= Beginning of Section =

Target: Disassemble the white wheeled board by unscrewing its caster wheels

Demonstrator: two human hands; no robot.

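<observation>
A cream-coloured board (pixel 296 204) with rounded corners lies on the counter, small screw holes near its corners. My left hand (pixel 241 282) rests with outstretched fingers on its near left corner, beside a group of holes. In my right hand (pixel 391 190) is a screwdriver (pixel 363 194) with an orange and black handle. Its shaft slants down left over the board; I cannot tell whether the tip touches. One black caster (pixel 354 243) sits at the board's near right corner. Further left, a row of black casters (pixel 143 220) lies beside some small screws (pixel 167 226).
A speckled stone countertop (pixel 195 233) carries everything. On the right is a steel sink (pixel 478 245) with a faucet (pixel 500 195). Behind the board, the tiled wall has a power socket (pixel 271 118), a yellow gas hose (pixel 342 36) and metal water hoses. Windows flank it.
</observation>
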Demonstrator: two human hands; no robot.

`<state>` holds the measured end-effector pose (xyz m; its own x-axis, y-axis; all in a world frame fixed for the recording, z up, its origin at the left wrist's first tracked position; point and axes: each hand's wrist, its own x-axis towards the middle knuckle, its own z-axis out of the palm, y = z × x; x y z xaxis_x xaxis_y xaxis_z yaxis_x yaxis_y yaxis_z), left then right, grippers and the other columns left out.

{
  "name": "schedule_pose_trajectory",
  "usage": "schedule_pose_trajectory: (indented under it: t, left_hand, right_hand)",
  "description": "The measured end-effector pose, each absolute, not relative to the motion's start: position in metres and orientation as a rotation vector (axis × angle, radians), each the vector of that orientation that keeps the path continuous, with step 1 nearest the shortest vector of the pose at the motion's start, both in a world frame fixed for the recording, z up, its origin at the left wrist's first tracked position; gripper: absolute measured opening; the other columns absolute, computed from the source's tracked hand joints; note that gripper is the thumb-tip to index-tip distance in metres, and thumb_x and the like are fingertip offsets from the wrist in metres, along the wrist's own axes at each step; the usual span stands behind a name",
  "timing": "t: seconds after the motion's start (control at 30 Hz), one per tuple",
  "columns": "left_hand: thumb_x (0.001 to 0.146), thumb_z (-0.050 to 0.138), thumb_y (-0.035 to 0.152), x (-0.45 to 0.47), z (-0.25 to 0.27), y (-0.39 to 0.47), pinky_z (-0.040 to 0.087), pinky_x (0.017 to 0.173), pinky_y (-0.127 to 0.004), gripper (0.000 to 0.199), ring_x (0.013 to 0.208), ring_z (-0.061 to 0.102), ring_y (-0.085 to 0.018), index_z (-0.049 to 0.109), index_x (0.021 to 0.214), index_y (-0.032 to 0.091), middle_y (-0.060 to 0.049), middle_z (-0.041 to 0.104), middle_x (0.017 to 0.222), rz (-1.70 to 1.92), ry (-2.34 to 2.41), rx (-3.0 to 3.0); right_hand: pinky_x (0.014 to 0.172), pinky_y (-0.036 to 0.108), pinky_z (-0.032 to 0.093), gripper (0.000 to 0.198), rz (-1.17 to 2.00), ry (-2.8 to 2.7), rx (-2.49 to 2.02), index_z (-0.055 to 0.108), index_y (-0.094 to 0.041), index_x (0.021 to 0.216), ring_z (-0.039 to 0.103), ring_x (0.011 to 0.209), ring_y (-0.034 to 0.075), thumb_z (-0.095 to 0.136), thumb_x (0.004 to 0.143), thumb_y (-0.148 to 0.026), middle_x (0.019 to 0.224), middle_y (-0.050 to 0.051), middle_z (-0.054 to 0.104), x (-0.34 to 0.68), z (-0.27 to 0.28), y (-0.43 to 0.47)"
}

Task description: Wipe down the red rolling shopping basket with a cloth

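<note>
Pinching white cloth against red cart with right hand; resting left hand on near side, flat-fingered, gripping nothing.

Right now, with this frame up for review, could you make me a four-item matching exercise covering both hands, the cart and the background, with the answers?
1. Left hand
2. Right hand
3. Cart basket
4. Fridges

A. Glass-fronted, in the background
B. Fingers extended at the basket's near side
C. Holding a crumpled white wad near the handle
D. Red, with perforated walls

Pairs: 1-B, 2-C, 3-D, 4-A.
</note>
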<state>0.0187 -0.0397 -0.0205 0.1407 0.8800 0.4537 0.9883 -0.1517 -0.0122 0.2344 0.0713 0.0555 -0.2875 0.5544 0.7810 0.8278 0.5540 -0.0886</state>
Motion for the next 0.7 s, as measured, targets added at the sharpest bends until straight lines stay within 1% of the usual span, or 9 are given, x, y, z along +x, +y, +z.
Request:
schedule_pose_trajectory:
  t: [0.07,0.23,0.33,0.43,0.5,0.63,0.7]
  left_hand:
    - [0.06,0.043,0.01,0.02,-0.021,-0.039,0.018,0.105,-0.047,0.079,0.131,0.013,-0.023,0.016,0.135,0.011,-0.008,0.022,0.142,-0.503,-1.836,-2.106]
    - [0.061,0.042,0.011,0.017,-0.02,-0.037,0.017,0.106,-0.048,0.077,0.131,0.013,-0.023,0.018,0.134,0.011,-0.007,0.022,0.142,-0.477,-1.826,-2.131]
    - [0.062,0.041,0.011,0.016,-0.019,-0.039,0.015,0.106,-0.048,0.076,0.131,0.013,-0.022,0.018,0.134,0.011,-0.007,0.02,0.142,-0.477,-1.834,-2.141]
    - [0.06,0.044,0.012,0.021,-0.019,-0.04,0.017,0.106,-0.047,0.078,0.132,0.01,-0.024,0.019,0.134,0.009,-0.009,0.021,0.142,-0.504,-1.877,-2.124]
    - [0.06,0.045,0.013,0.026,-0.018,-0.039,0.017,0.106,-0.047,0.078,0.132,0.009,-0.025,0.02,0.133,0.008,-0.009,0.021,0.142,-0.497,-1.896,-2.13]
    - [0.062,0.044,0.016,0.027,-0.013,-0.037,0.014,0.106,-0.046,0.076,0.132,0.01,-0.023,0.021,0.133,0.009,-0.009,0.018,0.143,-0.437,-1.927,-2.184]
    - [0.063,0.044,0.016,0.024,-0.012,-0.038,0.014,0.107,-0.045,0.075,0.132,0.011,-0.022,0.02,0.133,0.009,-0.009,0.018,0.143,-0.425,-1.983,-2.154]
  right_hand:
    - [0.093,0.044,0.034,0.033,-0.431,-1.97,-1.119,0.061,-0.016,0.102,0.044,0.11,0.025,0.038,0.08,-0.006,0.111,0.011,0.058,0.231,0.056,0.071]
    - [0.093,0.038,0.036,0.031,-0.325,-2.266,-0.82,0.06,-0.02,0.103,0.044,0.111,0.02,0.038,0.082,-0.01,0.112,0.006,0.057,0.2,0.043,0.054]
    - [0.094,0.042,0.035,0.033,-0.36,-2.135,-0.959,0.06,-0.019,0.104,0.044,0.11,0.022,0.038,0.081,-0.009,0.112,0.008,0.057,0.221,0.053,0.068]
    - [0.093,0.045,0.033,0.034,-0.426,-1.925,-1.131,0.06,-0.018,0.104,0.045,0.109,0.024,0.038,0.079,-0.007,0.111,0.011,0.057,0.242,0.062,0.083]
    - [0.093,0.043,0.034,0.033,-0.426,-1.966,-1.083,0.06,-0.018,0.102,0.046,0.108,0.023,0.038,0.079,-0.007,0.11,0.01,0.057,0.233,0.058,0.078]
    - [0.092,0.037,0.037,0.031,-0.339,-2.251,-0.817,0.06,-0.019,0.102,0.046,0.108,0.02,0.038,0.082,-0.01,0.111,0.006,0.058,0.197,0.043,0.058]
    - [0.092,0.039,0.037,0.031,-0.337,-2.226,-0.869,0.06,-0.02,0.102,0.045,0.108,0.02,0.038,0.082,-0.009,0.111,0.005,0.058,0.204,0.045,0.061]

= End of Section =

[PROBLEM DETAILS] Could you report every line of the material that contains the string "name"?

[TASK RESULT]
  "name": "schedule_pose_trajectory",
  "description": "The measured end-effector pose, each absolute, not relative to the motion's start: position in metres and orientation as a rotation vector (axis × angle, radians), each the vector of that orientation that keeps the path continuous, with step 1 nearest the shortest vector of the pose at the motion's start, both in a world frame fixed for the recording, z up, its origin at the left wrist's first tracked position; gripper: absolute measured opening; the other columns absolute, computed from the source's tracked hand joints; note that gripper is the thumb-tip to index-tip distance in metres, and thumb_x and the like are fingertip offsets from the wrist in metres, along the wrist's own axes at each step; the usual span stands behind a name",

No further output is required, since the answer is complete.